◆ EXERCISE DATA ◆
--- START ---

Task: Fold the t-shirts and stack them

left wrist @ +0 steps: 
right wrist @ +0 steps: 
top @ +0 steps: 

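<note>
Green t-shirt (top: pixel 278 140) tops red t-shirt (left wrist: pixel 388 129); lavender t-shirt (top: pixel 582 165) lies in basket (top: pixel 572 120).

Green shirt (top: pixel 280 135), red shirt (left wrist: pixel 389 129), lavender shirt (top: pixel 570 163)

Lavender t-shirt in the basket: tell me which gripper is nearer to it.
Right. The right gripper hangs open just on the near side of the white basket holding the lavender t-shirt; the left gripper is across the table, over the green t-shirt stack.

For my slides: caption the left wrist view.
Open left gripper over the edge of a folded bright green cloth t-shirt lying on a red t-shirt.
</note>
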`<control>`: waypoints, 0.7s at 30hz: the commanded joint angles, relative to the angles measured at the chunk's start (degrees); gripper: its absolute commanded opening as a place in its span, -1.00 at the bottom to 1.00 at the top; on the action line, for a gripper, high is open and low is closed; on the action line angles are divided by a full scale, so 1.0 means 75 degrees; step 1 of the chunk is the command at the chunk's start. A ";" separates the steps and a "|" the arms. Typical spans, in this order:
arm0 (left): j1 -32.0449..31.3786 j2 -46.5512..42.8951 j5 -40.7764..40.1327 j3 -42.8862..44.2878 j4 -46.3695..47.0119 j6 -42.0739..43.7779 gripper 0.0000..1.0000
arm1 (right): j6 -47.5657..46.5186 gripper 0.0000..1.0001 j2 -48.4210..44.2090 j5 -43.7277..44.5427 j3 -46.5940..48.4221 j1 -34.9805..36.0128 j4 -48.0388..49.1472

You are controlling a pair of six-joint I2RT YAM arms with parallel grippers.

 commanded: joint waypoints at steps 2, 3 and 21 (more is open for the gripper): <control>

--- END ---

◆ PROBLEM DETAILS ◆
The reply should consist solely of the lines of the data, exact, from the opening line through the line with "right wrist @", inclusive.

◆ RESULT OF THE TASK ◆
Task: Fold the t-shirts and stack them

left wrist @ +0 steps: 
right wrist @ +0 steps: 

Nothing more belongs to this answer.